→ PROBLEM TO WORK ON
Lift every line from the entries that includes the word "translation".

→ AVAILABLE DATA

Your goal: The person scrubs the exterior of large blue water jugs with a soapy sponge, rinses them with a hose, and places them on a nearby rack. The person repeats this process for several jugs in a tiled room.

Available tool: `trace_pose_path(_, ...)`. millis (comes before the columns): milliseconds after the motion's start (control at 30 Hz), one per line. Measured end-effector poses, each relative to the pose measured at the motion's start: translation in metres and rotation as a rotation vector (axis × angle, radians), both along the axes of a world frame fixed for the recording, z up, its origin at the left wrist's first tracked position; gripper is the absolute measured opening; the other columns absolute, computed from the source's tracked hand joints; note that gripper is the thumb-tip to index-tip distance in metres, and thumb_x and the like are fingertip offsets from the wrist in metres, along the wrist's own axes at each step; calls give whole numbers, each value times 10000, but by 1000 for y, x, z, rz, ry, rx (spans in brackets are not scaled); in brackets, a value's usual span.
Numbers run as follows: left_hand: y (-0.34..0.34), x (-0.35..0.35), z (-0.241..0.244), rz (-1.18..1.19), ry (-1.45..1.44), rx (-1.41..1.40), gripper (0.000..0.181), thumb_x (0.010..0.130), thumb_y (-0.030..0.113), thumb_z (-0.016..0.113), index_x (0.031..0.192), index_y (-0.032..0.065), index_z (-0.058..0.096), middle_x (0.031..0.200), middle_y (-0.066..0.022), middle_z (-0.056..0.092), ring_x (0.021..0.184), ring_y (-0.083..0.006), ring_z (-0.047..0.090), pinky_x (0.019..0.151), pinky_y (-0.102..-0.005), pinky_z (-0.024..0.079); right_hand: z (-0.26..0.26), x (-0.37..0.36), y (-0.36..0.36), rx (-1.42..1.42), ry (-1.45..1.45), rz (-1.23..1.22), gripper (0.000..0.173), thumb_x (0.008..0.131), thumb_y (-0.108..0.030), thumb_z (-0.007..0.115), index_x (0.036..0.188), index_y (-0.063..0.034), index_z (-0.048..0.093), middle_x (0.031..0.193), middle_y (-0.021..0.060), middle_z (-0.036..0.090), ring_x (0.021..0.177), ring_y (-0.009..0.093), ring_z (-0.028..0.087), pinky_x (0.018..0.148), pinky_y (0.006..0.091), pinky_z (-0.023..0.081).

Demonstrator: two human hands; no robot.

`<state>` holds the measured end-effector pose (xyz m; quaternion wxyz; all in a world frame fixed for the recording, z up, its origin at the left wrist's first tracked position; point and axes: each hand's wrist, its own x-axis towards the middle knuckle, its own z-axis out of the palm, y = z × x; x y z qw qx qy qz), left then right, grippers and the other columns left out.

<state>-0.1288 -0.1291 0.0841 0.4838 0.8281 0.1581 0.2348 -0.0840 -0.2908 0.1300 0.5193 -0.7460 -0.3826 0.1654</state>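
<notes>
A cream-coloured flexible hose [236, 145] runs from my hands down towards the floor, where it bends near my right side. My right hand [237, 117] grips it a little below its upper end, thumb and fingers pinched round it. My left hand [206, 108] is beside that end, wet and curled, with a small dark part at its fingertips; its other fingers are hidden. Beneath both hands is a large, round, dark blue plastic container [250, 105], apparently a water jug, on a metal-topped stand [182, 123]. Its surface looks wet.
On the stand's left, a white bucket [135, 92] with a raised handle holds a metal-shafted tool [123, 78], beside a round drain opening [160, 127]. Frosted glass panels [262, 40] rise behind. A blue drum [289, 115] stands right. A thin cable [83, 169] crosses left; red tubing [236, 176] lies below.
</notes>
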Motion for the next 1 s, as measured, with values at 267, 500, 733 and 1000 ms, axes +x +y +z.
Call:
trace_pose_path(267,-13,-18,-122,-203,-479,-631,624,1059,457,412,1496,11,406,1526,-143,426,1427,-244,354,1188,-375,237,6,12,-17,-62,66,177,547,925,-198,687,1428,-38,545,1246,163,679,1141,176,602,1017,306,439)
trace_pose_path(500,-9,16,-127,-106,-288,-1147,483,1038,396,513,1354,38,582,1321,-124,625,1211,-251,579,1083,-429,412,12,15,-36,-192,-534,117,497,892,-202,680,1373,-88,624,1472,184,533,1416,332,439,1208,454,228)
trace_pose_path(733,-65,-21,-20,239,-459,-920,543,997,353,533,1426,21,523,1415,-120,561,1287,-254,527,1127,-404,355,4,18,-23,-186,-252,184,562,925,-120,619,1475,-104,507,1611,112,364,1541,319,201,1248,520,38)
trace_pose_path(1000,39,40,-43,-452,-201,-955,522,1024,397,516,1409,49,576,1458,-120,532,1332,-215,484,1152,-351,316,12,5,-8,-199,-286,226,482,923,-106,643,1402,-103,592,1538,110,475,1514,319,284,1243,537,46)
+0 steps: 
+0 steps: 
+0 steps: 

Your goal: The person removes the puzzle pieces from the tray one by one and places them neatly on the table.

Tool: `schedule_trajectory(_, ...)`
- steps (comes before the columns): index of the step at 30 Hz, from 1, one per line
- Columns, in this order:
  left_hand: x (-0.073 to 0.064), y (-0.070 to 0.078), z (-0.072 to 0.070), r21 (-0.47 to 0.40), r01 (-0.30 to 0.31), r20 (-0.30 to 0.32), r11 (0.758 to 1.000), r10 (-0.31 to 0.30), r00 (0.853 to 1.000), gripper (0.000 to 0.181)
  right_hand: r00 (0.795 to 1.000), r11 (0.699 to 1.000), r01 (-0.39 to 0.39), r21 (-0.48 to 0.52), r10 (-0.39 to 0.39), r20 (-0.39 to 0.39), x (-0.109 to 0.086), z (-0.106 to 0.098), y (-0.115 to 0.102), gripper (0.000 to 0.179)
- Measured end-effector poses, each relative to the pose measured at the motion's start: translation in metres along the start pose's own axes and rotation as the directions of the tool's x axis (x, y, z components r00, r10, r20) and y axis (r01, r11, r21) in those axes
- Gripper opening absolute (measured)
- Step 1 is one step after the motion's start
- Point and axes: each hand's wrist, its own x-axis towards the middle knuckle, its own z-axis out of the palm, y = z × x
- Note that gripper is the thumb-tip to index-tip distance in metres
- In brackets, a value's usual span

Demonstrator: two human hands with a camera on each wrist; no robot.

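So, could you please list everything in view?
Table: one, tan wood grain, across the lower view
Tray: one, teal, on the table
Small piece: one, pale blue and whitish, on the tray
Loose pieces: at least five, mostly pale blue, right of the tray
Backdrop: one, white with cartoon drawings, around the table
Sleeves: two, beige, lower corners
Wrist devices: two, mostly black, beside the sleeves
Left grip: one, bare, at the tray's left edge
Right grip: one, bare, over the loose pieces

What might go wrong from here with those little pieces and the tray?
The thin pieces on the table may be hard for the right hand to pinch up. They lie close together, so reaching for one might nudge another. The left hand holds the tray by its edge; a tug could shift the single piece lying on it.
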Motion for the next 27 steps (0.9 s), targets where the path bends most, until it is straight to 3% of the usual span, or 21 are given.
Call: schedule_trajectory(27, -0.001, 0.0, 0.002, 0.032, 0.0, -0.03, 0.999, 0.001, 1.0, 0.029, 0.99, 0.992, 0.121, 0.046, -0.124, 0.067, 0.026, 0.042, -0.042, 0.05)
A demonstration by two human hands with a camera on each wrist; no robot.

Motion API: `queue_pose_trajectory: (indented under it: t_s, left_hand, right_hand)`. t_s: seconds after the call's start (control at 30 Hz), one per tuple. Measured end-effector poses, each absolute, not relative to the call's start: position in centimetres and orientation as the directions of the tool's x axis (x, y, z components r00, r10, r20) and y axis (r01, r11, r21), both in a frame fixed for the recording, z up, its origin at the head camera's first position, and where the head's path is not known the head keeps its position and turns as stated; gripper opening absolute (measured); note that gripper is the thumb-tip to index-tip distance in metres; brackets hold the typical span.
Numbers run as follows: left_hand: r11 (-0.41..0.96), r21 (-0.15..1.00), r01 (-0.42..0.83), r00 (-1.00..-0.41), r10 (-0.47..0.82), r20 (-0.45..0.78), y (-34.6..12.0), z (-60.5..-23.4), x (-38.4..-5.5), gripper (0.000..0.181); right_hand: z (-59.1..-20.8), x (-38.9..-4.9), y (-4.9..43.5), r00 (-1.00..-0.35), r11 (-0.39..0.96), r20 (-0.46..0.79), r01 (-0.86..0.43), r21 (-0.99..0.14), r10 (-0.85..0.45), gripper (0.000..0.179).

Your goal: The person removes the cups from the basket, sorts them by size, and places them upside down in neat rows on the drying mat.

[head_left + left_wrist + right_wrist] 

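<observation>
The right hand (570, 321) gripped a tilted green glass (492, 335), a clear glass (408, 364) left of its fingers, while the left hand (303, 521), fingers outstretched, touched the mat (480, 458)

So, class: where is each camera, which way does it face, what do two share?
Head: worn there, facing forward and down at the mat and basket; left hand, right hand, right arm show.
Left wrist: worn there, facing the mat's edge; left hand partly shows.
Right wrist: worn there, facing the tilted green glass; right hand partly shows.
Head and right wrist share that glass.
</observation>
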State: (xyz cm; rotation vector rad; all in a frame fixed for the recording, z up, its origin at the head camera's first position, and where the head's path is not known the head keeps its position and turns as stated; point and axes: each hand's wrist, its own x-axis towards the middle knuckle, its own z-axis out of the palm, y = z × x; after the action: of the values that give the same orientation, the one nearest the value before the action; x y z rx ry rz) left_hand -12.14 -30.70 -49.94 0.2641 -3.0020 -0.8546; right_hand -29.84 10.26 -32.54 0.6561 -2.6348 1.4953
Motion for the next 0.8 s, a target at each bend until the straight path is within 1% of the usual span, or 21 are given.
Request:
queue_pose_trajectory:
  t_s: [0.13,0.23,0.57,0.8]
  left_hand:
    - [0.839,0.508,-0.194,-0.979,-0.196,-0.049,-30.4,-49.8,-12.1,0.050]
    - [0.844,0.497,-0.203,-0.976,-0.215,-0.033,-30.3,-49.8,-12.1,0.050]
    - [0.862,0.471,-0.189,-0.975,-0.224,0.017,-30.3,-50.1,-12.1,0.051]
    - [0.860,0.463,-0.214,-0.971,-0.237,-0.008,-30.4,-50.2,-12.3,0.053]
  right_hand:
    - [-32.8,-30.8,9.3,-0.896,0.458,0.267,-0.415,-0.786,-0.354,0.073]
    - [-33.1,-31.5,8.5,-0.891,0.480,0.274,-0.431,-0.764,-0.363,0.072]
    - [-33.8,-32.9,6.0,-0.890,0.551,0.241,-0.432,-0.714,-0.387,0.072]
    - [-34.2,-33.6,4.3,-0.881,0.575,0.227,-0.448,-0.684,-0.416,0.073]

→ RESPONSE
Available tool: `trace_pose_path(_, ...)`. millis (comes before the columns): milliseconds after the motion's start (control at 30 Hz), one per line. Measured end-effector poses, each relative to the pose measured at the motion's start: translation in metres and rotation as a rotation vector (axis × angle, radians), both along the axes of a world frame fixed for the recording, z up, its origin at the left wrist's first tracked position; gripper is the absolute measured opening; the other columns absolute, computed from the source's tracked hand joints; note that gripper is the thumb-tip to index-tip distance in metres, and thumb_x and the like are fingertip offsets from the wrist in metres, along the wrist's own axes at each step; calls give whole numbers, each value times 10000, but by 1000 for y, x, z, rz, ry, rx (spans in brackets are not scaled); in brackets, a value's usual span.
- Measured end-effector poses, each relative to the pose measured at the motion's start: translation in metres along the start pose's own axes and rotation as the directions of the tool's x axis (x, y, z components r00, r10, r20) and y axis (r01, r11, r21) in those axes

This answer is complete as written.